#### TRY IT
Every line below should come back exactly as written, though the pictures stay out.

#### THE DATA
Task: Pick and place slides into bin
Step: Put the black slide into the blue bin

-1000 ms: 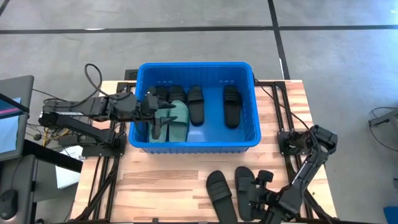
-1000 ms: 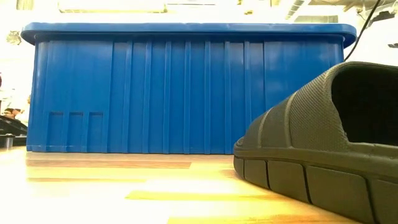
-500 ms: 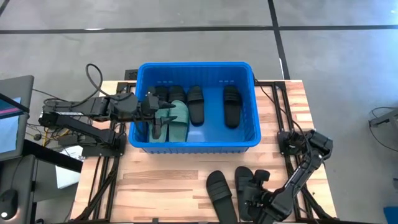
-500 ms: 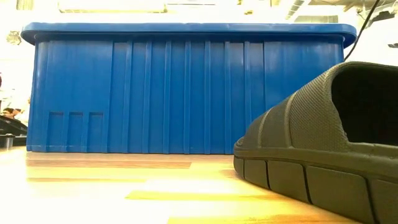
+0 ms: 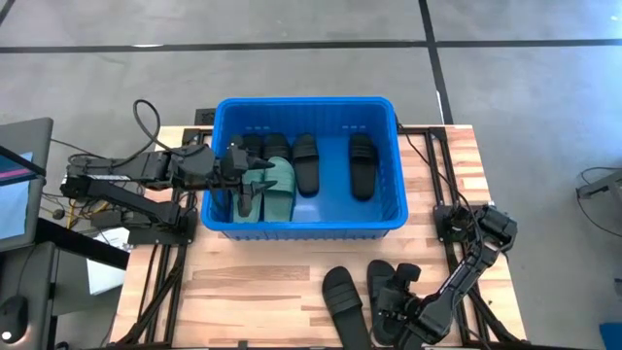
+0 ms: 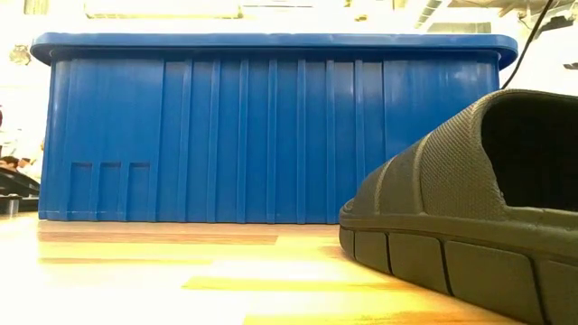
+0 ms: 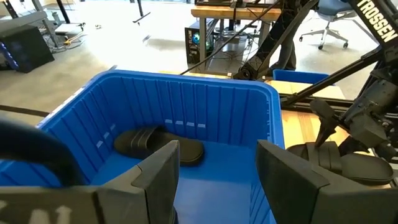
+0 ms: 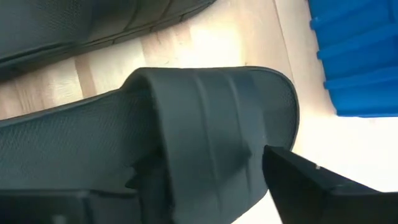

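**Right gripper settles over a black slide at the near table edge**

Right gripper (image 5: pixel 397 303) has crept inward along the near edge over the last second and now straddles the strap of a black slide (image 8: pixel 186 143), fingers narrowing but not visibly clamped. That suggests the grasp is forming, so the lift to the bin (image 5: pixel 222 117), well beyond it, should follow. A second black slide (image 5: pixel 342 297) lies just beside it on the table (image 5: pixel 243 282). Left gripper (image 7: pixel 214 174) has not moved: it hangs open over the bin's left side, above a sage green slide (image 5: pixel 280 185), with three black slides (image 5: pixel 306 163) further inside.
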Action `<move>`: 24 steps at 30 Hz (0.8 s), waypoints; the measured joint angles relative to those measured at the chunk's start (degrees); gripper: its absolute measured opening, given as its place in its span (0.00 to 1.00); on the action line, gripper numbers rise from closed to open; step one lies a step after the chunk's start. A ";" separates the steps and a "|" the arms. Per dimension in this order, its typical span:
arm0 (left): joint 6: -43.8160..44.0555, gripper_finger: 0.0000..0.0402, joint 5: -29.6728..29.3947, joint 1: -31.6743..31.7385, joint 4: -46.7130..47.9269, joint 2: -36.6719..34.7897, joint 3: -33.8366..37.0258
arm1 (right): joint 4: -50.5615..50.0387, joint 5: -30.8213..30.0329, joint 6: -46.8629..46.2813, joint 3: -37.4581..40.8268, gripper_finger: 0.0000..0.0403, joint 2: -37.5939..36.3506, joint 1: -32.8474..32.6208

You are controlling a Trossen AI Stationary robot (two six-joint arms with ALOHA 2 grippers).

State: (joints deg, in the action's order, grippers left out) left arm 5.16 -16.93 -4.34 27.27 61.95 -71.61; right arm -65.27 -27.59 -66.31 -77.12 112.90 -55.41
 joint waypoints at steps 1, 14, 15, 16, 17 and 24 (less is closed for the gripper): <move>0.11 0.50 0.00 0.00 0.01 0.00 0.00 | 0.28 -0.04 0.21 0.04 0.47 0.00 0.10; 0.62 0.50 0.00 -0.04 0.26 0.00 0.00 | -0.30 -0.08 -2.50 0.74 0.03 -0.20 -0.08; 0.62 0.50 0.00 -0.04 0.29 0.00 0.00 | -1.01 -0.01 -2.89 0.49 0.02 -0.37 -0.20; 0.61 0.50 0.00 -0.04 0.33 0.00 0.00 | -1.98 0.16 -3.04 0.10 0.01 -0.53 -0.34; 0.57 0.50 0.00 -0.04 0.36 0.00 0.00 | -2.86 0.41 -3.16 -0.47 0.01 -0.69 -0.35; -1.15 0.50 -0.33 -0.04 0.19 0.00 0.00 | -11.06 0.79 -5.41 -6.45 0.01 -2.17 -1.10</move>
State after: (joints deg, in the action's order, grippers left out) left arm 4.01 -17.26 -4.38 27.46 61.95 -71.61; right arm -76.33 -26.81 -71.72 -83.57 110.73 -56.52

#### ANSWER AREA
Task: Pick and place slides into bin
Step: Put the black slide into the blue bin

-1000 ms: 
-1000 ms: 
-500 ms: 
-500 ms: 
+0 ms: 
+0 ms: 
+0 ms: 
+0 ms: 

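**Right gripper settles over a black slide at the near table edge**

Right gripper (image 5: pixel 397 303) has crept inward along the near edge over the last second and now straddles the strap of a black slide (image 8: pixel 186 143), fingers narrowing but not visibly clamped. That suggests the grasp is forming, so the lift to the bin (image 5: pixel 222 117), well beyond it, should follow. A second black slide (image 5: pixel 342 297) lies just beside it on the table (image 5: pixel 243 282). Left gripper (image 7: pixel 214 174) has not moved: it hangs open over the bin's left side, above a sage green slide (image 5: pixel 280 185), with three black slides (image 5: pixel 306 163) further inside.
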Action `<move>`: 24 steps at 30 Hz (0.8 s), waypoints; the measured joint angles relative to those measured at the chunk's start (degrees); gripper: its absolute measured opening, given as its place in its span (0.00 to 1.00); on the action line, gripper numbers rise from closed to open; step one lies a step after the chunk's start. A ";" separates the steps and a "|" the arms. Per dimension in this order, its typical span:
arm0 (left): joint 6: -43.8160..44.0555, gripper_finger: 0.0000..0.0402, joint 5: -29.6728..29.3947, joint 1: -31.6743..31.7385, joint 4: -46.7130..47.9269, joint 2: -36.6719..34.7897, joint 3: -33.8366..37.0258
arm1 (right): joint 4: -50.5615..50.0387, joint 5: -30.8213..30.0329, joint 6: -46.8629..46.2813, joint 3: -37.4581..40.8268, gripper_finger: 0.0000..0.0403, joint 2: -37.5939..36.3506, joint 1: -32.8474..32.6208

You are controlling a Trossen AI Stationary robot (two six-joint arms with ALOHA 2 grippers).

State: (joints deg, in the action's order, grippers left out) left arm 5.16 -16.93 -4.34 27.27 61.95 -71.61; right arm -65.27 -27.59 -66.31 -77.12 112.90 -55.41
 joint waypoints at steps 1, 14, 15, 16, 17 and 24 (less is closed for the gripper): <move>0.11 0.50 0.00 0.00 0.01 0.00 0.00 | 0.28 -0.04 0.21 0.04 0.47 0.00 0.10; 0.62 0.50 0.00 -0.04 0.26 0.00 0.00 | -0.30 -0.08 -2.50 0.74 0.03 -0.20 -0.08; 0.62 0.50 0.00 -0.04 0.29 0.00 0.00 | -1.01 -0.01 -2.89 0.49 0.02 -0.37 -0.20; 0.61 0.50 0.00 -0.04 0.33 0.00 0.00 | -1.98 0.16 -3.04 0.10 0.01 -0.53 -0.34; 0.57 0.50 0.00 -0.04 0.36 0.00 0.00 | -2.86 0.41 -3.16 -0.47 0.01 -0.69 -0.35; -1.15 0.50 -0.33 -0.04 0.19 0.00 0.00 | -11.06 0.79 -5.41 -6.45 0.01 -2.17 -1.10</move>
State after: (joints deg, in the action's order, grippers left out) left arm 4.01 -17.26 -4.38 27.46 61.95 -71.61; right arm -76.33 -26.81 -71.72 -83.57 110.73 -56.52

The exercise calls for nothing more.